> **TASK DESCRIPTION**: Give the count of lines in the data that include the string "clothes", with no added remarks.

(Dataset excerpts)
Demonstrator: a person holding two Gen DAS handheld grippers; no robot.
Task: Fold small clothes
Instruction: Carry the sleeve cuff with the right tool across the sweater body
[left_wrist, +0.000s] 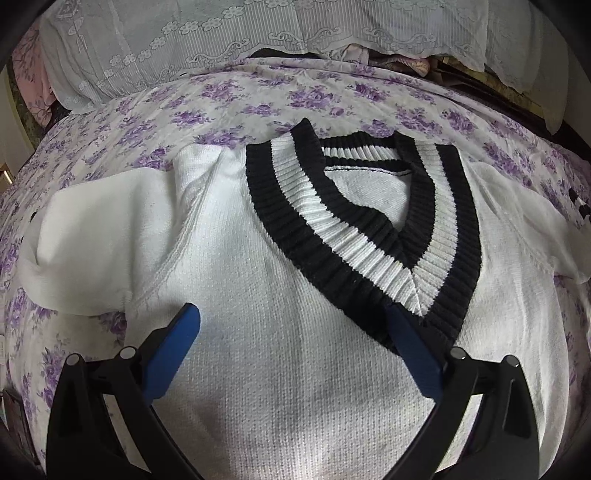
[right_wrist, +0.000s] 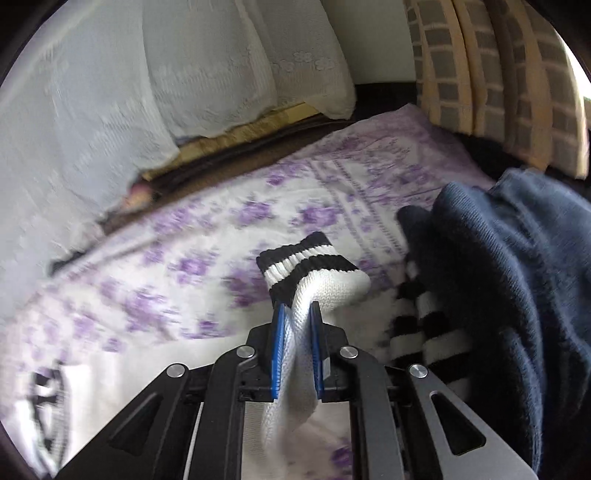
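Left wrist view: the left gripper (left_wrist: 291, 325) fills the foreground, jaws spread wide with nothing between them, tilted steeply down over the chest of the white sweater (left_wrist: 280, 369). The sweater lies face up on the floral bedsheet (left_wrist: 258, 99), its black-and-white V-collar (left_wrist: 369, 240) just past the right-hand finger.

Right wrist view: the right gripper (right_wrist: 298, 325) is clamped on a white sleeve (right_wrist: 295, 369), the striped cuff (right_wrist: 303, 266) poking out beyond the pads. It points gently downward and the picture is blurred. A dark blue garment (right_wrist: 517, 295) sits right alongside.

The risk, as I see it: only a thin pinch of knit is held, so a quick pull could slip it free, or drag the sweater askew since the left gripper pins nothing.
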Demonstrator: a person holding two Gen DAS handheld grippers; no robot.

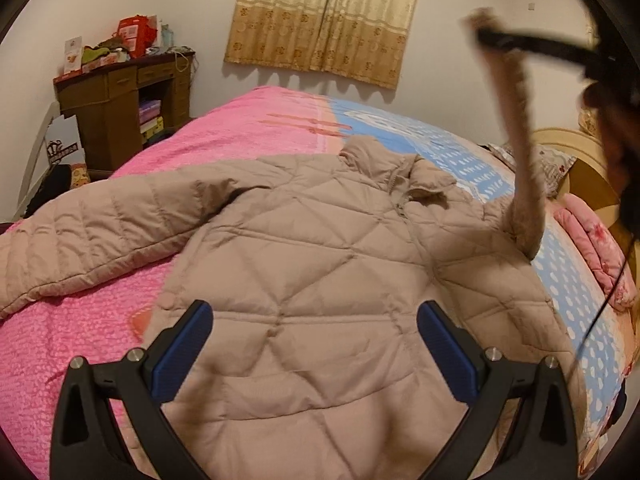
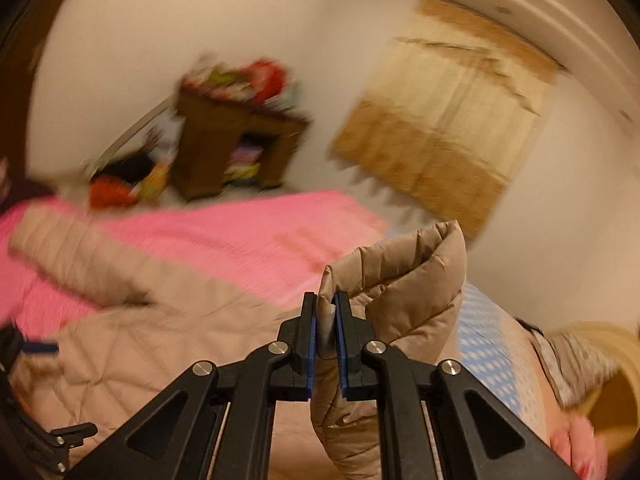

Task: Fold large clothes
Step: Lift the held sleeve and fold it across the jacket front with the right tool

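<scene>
A beige quilted jacket (image 1: 312,248) lies spread on the bed, collar toward the far side, its left sleeve (image 1: 80,240) stretched out over the pink cover. My left gripper (image 1: 315,312) hovers open over the jacket's lower body, blue pads wide apart with nothing between them. My right gripper (image 2: 326,300) is shut on the cuff of the other sleeve (image 2: 404,276). In the left wrist view that sleeve (image 1: 524,152) hangs stretched up from the jacket's right shoulder to the right gripper (image 1: 486,36), high at the upper right. The right wrist view is motion-blurred.
The bed has a pink cover (image 1: 240,128) and a blue dotted part (image 1: 472,160). A pink folded blanket (image 1: 592,248) and a pillow (image 1: 556,164) lie by the headboard (image 1: 580,168) at right. A cluttered wooden desk (image 1: 120,108) stands at the back left, beside the curtain (image 1: 324,16).
</scene>
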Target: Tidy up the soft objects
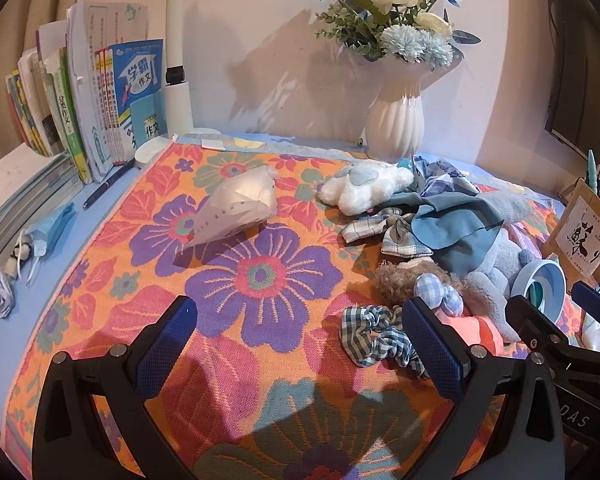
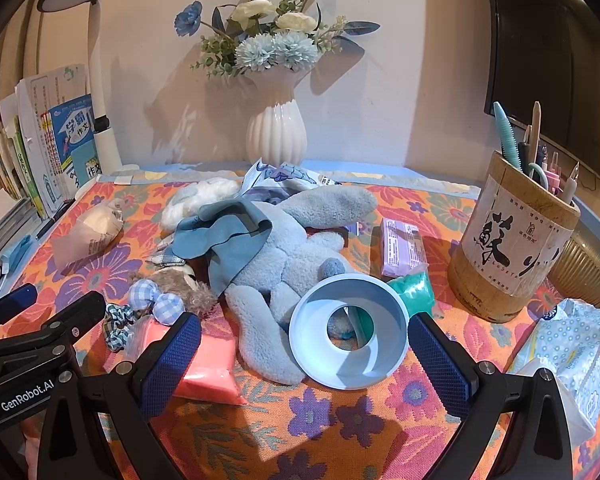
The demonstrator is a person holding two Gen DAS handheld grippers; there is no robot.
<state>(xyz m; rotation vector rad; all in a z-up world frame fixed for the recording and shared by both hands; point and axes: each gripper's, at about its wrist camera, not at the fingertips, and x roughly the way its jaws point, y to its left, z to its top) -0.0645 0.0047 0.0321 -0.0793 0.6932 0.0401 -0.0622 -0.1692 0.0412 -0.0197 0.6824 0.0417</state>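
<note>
Jaws: left gripper [image 1: 300, 344] spread wide, empty; right gripper [image 2: 304, 354] spread wide, empty, around nothing.
Left: clear bag [image 1: 236, 208] lies alone, far left.
Right: white plush [image 1: 364, 188], teal cloth [image 1: 456, 228], blue rabbit [image 2: 292, 256], checked scrunchie [image 1: 376, 336] heaped together.
Progress: barely begun, I judge; pile unsorted.
Surface: flowered towel [image 1: 260, 408] on blue desk.
Room: books [image 1: 100, 108], vase [image 2: 276, 136], pen pot [image 2: 512, 248] along wall.

1. Three plush toys: one grey-blue fleece rabbit [image 2: 292, 248], one white fluffy toy [image 1: 366, 188], one curly brown toy [image 1: 404, 280].
2. Two checked fabric scrunchies [image 1: 380, 340].
3. One white ribbed ceramic vase [image 2: 276, 136].
4. One round bamboo pen holder [image 2: 512, 248].
</note>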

> **RESPONSE AREA**: 2